• [YOUR OBJECTIVE]: For the data below, restate word for word only the lines from the line containing "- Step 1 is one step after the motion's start" through the line containing "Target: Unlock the", both ends included.

Records from a data collection:
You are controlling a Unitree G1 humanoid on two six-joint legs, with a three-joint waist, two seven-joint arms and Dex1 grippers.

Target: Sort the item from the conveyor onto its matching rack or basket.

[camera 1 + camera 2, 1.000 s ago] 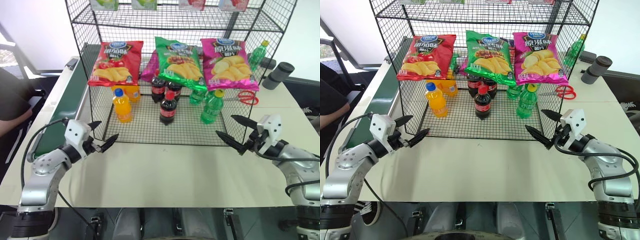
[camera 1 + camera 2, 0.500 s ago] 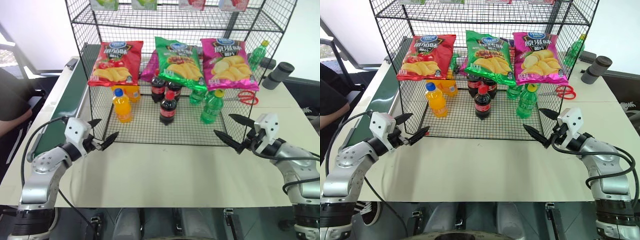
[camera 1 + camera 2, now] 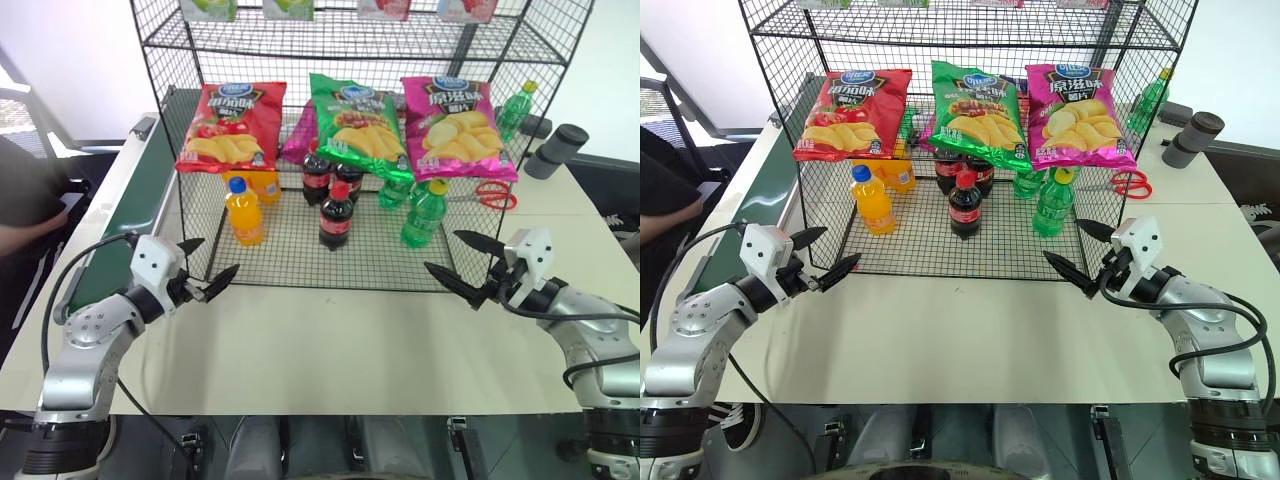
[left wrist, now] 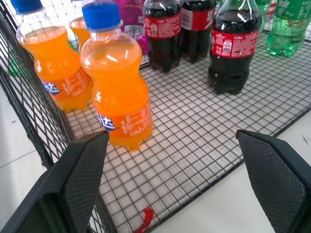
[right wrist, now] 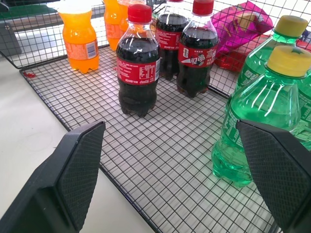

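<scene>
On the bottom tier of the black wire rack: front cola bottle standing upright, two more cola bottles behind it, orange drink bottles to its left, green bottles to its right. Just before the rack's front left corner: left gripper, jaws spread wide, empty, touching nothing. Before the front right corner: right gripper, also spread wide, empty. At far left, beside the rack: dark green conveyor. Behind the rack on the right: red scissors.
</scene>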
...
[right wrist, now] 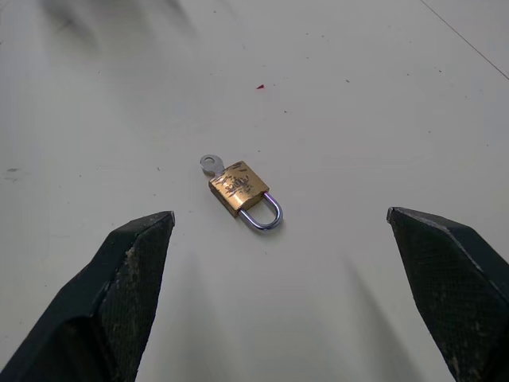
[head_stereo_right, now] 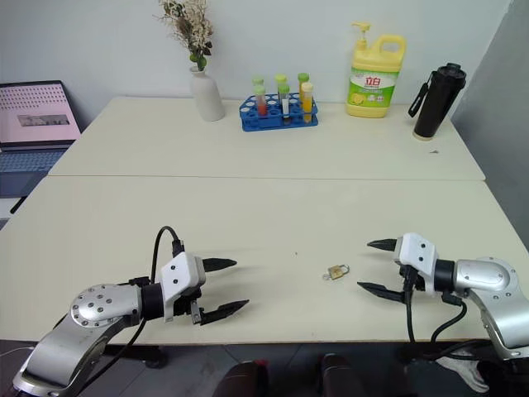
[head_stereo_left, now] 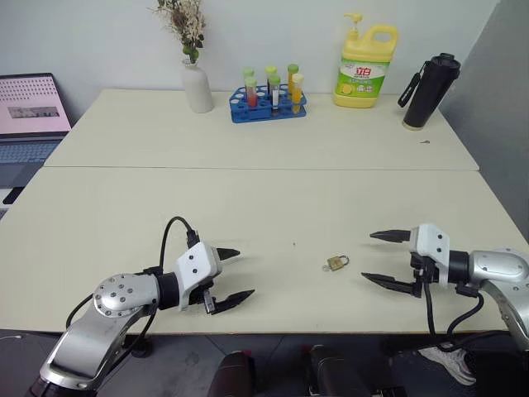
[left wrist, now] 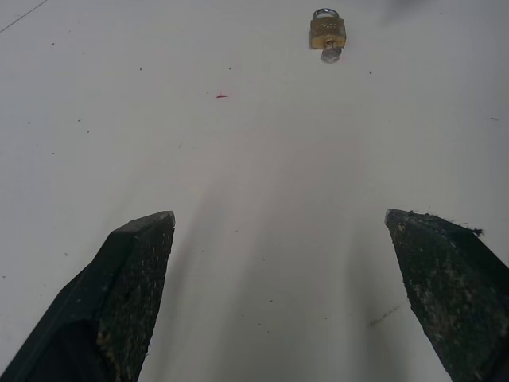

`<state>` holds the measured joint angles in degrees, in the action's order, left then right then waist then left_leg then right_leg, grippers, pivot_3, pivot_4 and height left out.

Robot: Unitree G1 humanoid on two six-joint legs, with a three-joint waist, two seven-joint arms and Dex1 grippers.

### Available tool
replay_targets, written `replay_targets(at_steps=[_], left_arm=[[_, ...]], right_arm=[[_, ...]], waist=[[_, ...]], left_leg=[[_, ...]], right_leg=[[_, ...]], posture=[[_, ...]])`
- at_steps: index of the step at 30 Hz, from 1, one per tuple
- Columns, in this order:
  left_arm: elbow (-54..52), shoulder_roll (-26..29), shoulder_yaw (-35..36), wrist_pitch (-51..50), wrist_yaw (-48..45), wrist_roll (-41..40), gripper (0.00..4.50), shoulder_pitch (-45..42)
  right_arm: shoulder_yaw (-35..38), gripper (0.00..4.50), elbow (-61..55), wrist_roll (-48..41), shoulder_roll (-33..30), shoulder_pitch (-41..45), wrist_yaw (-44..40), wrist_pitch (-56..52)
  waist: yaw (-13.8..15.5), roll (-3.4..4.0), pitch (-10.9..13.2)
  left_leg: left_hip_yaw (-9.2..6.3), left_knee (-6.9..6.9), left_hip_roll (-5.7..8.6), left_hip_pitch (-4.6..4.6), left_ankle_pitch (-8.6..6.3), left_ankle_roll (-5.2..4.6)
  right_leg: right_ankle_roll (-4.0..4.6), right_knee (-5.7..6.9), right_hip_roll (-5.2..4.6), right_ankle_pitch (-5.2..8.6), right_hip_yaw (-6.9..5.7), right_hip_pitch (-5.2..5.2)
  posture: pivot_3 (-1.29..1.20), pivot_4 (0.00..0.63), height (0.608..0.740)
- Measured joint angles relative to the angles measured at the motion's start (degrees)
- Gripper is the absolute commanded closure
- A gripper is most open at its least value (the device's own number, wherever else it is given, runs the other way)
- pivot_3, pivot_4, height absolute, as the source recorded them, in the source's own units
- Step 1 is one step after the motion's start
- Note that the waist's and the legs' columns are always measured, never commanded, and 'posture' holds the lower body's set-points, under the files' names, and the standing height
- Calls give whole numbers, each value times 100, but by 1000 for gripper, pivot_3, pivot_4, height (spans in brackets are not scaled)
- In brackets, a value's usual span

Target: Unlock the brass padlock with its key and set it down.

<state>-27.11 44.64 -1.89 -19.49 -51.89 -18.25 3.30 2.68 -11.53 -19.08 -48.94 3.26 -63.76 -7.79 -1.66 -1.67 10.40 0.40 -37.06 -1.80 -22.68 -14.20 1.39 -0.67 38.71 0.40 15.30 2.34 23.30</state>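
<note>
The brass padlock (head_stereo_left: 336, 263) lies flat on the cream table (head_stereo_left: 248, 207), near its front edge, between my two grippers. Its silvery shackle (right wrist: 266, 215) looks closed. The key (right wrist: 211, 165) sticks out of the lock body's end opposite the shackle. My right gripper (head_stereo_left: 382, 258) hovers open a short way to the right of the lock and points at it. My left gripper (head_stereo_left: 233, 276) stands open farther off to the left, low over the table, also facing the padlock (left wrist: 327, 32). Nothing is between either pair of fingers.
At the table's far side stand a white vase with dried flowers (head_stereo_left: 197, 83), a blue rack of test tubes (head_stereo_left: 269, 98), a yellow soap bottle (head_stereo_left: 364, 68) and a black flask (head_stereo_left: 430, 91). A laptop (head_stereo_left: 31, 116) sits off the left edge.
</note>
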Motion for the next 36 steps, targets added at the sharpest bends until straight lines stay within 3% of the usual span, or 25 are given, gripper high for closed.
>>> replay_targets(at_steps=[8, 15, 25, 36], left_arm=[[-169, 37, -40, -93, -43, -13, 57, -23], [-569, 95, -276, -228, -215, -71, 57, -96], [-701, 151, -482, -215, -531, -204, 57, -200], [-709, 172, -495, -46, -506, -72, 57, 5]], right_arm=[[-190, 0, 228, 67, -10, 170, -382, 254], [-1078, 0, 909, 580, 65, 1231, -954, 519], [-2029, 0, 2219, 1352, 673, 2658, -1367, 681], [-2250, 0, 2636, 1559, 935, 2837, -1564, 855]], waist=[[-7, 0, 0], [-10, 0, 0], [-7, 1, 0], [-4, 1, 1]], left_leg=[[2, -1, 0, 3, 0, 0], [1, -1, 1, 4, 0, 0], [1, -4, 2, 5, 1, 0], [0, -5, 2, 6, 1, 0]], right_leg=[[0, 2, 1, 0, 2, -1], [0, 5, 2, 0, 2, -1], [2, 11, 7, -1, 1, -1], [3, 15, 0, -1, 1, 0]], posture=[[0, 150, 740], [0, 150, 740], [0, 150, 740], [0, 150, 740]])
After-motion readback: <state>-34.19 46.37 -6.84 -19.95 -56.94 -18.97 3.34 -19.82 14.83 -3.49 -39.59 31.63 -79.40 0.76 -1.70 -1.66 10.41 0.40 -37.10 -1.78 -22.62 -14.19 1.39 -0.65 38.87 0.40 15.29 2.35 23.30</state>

• [ANSWER SECTION]:
- Step 1 is one step after the motion's start
- Note that the waist's and the legs' columns are always measured, never commanded, and 'posture' holds the lower body's set-points, under the files' names, and the standing height
- Calls give whole numbers, each value times 100, but by 1000 for gripper, pivot_3, pivot_4, height (spans in brackets are not scaled)
- In brackets, a value's usual span

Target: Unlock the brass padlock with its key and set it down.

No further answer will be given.